**WHAT TO DO**
Every line of the entries below from the one containing "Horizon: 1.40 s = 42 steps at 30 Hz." to the one containing "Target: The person", both ends included, must be written out exactly. No other line belongs in the answer.

*** DATASET RECORDS Section Begins ***

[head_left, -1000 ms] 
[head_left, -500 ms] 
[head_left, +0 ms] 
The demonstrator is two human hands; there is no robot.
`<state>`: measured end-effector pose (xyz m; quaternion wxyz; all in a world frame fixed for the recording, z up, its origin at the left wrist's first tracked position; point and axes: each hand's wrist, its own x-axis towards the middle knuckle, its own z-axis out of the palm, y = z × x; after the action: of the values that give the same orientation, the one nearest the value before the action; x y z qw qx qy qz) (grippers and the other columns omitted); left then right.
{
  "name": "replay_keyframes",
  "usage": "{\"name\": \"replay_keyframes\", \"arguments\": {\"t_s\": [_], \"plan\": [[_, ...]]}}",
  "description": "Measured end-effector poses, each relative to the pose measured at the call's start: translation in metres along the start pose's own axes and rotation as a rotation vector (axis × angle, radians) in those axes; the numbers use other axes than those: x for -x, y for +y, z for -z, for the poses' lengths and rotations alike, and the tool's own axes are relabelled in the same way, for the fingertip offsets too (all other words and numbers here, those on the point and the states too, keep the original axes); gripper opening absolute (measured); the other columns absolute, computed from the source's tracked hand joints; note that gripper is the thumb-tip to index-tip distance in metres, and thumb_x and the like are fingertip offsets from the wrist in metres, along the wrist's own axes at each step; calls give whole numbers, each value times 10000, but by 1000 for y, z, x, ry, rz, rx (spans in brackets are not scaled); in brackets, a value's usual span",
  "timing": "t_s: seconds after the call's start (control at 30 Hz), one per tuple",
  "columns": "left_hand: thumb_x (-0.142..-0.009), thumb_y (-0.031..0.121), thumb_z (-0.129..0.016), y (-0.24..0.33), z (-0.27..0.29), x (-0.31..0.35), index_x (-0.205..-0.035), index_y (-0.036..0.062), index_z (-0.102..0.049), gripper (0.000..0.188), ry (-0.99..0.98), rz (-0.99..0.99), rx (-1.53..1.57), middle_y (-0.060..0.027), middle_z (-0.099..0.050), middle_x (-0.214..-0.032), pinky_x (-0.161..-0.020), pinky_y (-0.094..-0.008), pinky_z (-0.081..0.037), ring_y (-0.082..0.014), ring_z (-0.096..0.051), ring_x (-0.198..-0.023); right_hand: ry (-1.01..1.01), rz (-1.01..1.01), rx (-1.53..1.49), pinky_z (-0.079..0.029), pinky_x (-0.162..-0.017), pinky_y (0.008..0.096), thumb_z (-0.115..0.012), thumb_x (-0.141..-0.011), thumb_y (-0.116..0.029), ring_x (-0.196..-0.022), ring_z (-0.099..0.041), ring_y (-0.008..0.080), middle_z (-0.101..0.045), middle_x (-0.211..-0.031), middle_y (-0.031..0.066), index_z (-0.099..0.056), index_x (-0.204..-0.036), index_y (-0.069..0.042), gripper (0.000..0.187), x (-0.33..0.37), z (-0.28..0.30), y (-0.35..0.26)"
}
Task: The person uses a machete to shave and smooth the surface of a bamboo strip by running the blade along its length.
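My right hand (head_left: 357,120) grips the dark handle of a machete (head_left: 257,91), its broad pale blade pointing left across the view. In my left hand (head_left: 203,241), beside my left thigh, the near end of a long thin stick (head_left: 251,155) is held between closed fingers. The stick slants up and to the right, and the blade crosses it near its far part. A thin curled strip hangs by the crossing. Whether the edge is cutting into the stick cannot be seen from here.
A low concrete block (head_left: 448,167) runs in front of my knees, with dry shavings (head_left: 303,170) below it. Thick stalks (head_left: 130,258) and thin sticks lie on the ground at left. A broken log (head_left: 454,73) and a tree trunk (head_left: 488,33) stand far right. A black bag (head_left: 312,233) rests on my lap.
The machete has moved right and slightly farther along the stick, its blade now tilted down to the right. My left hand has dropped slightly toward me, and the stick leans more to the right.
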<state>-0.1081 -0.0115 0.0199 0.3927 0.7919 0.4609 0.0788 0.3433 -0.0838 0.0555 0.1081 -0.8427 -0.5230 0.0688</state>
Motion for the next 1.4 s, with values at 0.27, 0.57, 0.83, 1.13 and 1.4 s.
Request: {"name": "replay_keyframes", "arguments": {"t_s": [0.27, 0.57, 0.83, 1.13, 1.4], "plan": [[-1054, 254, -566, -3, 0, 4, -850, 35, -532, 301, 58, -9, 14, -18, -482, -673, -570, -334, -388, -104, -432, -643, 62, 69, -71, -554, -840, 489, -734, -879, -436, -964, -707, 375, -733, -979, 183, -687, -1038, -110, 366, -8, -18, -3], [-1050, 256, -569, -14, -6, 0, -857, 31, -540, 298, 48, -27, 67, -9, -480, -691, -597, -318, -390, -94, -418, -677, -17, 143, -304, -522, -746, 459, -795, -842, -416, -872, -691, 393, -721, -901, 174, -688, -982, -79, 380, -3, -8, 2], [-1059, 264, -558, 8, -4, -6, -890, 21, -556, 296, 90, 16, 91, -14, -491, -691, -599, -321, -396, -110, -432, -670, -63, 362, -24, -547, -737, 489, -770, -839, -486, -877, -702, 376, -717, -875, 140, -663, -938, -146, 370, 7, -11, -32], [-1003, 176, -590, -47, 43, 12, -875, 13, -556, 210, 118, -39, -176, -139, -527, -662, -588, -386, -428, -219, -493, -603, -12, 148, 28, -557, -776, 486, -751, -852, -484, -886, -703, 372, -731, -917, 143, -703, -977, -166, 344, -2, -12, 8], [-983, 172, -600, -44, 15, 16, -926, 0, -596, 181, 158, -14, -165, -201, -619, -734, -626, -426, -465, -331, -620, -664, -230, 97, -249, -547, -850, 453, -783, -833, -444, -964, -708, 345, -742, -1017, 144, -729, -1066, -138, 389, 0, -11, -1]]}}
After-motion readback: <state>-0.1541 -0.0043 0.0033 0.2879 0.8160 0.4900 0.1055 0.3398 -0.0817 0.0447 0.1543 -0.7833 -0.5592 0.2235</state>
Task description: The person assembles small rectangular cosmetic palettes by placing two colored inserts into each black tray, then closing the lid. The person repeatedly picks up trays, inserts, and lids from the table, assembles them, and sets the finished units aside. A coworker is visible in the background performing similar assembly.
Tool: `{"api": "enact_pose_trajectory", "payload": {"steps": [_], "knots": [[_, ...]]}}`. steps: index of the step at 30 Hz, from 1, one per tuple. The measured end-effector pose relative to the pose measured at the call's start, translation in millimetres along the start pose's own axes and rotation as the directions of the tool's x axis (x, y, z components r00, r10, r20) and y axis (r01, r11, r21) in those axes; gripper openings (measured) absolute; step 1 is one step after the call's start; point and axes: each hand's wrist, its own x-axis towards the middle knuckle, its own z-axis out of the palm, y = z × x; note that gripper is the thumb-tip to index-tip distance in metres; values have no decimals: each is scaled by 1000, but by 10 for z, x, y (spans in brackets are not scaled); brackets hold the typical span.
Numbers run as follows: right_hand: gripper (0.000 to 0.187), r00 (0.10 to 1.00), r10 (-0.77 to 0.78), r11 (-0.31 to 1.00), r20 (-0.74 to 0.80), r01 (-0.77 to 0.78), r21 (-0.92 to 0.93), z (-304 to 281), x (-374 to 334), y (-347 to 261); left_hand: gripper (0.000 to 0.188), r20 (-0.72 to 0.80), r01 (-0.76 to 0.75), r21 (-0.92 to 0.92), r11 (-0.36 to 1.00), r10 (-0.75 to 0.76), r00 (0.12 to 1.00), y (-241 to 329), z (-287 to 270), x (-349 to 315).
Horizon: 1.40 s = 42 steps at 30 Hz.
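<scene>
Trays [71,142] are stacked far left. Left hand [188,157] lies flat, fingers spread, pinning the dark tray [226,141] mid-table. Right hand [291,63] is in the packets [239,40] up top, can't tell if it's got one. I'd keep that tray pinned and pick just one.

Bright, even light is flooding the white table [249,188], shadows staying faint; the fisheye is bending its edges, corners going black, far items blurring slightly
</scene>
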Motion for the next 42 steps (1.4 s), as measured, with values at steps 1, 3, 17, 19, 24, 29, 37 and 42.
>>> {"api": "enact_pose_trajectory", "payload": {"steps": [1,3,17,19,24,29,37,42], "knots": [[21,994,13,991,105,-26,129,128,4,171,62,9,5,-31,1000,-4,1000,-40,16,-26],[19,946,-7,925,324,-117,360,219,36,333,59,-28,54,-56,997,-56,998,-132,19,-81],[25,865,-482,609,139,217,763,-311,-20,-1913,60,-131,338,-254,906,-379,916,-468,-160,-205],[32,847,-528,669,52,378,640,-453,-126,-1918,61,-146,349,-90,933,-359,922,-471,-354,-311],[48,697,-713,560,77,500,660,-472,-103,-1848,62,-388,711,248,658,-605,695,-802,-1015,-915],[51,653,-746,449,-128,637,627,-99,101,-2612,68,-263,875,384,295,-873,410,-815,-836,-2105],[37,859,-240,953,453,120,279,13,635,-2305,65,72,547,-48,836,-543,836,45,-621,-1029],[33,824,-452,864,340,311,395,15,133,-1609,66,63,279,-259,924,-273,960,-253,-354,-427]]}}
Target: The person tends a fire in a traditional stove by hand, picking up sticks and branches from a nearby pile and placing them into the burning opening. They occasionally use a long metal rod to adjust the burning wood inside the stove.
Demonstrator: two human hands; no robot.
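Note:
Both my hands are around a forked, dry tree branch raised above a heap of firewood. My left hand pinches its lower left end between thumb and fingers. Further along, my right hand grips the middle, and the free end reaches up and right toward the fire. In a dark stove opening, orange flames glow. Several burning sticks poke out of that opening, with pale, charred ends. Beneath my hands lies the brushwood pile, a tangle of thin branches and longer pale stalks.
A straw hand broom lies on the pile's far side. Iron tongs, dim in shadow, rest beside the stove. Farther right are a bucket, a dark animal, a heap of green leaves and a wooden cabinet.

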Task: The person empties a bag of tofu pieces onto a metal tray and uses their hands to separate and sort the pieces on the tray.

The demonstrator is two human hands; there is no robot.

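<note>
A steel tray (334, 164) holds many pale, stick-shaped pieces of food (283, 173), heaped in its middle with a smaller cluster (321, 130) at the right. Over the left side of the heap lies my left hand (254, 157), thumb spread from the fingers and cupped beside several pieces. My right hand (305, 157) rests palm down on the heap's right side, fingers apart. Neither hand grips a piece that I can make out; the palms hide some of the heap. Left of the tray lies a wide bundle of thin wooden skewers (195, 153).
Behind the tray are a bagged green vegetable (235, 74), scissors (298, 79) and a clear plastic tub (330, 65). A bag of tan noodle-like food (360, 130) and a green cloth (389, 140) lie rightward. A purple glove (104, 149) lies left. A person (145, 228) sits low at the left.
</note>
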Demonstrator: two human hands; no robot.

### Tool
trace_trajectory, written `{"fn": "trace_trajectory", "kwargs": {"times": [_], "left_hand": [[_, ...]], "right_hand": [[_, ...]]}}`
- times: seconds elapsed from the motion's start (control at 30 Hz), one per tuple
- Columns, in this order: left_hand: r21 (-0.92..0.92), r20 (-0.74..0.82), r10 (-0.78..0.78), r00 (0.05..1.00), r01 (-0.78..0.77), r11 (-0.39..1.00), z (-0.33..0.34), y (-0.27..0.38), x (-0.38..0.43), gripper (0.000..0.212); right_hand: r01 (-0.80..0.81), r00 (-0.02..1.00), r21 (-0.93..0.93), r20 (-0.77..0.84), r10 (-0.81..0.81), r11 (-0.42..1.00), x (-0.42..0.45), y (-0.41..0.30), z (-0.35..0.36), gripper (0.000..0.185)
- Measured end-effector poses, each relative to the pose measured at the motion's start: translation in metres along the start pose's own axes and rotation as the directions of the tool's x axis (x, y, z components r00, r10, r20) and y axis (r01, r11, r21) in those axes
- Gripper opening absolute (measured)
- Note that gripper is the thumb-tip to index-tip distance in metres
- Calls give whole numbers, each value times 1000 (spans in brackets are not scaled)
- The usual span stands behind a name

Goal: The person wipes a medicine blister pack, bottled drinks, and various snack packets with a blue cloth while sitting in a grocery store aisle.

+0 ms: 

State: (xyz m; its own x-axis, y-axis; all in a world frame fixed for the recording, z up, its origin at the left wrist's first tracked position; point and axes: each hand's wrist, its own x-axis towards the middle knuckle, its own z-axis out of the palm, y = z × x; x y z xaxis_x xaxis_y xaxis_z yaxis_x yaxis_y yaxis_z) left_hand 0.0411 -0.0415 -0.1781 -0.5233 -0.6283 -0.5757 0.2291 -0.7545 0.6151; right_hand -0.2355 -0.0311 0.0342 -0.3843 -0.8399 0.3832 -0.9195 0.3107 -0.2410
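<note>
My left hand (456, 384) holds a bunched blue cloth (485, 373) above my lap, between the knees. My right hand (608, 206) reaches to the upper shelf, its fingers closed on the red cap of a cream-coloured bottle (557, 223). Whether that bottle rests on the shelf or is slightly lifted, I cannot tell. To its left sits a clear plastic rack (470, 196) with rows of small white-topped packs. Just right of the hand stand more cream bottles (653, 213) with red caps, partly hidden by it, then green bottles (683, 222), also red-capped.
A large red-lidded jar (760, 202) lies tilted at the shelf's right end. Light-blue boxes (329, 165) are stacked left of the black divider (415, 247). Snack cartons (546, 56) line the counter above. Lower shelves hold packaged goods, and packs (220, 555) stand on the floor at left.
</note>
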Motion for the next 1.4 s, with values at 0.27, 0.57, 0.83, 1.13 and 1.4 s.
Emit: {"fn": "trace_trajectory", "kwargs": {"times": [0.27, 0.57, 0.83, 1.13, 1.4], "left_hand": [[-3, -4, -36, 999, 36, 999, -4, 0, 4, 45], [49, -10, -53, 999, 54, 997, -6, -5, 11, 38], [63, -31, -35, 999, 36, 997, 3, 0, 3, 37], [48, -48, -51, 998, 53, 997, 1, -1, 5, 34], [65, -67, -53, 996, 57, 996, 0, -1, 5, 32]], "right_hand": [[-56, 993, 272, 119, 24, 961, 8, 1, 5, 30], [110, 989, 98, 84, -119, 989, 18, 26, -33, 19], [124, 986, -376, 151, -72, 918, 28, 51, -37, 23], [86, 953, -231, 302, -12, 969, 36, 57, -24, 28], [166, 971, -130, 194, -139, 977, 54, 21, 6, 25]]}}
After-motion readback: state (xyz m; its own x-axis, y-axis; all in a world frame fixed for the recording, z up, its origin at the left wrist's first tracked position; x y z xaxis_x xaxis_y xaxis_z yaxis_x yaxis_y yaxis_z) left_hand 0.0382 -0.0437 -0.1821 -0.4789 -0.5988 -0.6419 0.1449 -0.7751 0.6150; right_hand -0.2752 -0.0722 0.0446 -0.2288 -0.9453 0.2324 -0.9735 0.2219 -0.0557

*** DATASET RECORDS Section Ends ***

**RESPONSE AREA**
Horizon: 1.40 s = 42 steps at 30 Hz.
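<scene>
Trays [71,142] are stacked far left. Left hand [188,157] lies flat, fingers spread, pinning the dark tray [226,141] mid-table. Right hand [291,63] is in the packets [239,40] up top, can't tell if it's got one. I'd keep that tray pinned and pick just one.

Bright, even light is flooding the white table [249,188], shadows staying faint; the fisheye is bending its edges, corners going black, far items blurring slightly
</scene>
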Motion for the next 42 steps (1.4 s), as measured, with values at steps 1, 3, 17, 19, 24, 29, 37 and 42.
>>> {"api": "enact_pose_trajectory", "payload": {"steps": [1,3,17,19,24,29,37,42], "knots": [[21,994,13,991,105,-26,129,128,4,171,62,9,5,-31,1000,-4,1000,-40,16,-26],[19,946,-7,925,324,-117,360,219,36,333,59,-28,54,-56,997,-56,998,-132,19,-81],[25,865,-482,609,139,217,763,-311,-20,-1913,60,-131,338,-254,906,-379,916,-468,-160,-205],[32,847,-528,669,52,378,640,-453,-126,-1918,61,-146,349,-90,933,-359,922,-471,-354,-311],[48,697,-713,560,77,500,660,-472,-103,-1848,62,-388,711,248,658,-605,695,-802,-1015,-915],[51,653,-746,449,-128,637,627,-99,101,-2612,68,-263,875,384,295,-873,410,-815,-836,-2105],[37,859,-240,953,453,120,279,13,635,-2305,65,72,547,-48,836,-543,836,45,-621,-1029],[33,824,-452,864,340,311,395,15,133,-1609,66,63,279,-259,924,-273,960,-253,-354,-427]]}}
Target: The person tends a fire in a traditional stove by hand, picking up sticks and branches from a nearby pile and placing them into the burning opening. They occasionally use a long metal rod to adjust the burning wood inside the stove.

There is nothing more to add to the answer.